> Your instructions
Restate word for word the lines of the material below, from the line with "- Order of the" to the line with "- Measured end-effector", both lines included, and no others.
+++ Information provided
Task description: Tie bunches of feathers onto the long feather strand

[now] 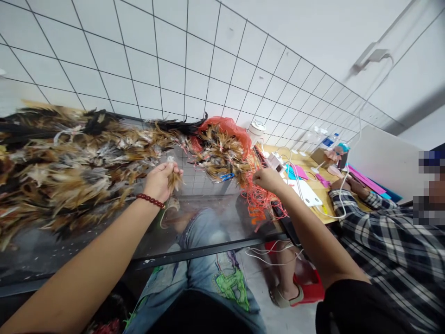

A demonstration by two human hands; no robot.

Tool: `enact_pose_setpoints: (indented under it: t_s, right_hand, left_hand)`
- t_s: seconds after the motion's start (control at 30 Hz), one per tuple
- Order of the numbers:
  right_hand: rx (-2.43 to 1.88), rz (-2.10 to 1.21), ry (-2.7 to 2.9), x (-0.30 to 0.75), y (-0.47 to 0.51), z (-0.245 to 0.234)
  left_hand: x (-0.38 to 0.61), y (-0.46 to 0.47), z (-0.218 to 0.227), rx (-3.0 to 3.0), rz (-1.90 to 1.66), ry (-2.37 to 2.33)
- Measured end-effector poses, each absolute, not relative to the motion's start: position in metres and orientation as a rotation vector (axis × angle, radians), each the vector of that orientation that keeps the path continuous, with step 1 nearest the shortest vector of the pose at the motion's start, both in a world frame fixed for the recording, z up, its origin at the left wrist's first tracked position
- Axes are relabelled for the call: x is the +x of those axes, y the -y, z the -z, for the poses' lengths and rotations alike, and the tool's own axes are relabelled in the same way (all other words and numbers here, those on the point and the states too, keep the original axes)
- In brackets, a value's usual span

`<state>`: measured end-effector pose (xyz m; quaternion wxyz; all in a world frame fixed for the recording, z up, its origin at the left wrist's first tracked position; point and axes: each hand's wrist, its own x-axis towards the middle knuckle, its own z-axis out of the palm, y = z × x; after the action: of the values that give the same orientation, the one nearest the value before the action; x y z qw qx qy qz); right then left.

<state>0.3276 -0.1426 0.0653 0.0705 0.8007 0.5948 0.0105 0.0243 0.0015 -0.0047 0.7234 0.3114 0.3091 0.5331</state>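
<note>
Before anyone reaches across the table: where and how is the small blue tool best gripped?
Pinch the small blue tool across its narrow middle, probably coming down from the person's side: it looks slim and lies low, with brown feathers along its far side.

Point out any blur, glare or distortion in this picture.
Head view: the gridded wall slants, as through a wide lens; the white plug at upper right is smeared; the glossy tabletop mirrors faint grid lines; blocky pixels hide a patch at the right edge; the left hand looks fairly clear.
</note>
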Motion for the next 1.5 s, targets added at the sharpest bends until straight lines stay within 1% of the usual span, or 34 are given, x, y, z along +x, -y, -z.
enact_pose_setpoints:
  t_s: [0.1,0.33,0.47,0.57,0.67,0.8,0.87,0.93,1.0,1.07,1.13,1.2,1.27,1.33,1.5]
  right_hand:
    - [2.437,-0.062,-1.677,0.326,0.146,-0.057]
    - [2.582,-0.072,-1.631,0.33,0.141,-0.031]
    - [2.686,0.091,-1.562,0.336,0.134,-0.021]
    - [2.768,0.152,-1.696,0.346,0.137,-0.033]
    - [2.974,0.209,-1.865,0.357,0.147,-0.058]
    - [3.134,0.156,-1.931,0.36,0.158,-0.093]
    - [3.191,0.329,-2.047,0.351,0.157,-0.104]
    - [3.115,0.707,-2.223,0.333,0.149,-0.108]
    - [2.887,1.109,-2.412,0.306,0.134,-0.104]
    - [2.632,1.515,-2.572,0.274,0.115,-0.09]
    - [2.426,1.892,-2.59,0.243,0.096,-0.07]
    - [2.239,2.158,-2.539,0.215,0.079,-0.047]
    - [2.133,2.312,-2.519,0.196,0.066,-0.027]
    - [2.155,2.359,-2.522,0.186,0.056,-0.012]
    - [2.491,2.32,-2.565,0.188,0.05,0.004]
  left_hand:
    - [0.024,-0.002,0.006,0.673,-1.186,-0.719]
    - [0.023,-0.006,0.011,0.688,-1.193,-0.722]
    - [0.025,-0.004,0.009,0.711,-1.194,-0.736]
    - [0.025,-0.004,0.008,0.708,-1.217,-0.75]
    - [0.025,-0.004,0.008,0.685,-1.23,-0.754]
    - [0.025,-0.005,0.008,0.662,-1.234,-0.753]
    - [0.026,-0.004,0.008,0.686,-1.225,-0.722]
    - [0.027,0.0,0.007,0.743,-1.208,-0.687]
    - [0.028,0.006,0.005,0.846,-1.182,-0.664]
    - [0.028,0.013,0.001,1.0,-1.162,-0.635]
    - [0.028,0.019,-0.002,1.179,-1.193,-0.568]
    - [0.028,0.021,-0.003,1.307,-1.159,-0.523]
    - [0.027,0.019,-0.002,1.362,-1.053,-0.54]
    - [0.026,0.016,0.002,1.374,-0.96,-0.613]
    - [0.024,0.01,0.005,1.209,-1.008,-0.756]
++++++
> Expected answer
- Order of the numbers:
  right_hand: rx (-2.43 to 1.88), rz (-2.10 to 1.21), ry (-2.7 to 2.9), x (-0.30 to 0.75), y (-0.47 to 0.51), z (-0.245 to 0.234)
  left_hand: x (-0.38 to 0.61), y (-0.46 to 0.47), z (-0.218 to 0.227), rx (-3.0 to 3.0), rz (-1.90 to 1.66), ry (-2.37 to 2.33)
- Measured end-effector poses, each absolute, not relative to the motion's start: position in metres and orientation as a rotation vector (axis × angle, radians), each the vector of that orientation that keeps the path continuous, with step 1 nearest the shortest vector of the pose at the motion's start, both in a world frame fixed for the recording, z up, its origin at the left wrist's first tracked position

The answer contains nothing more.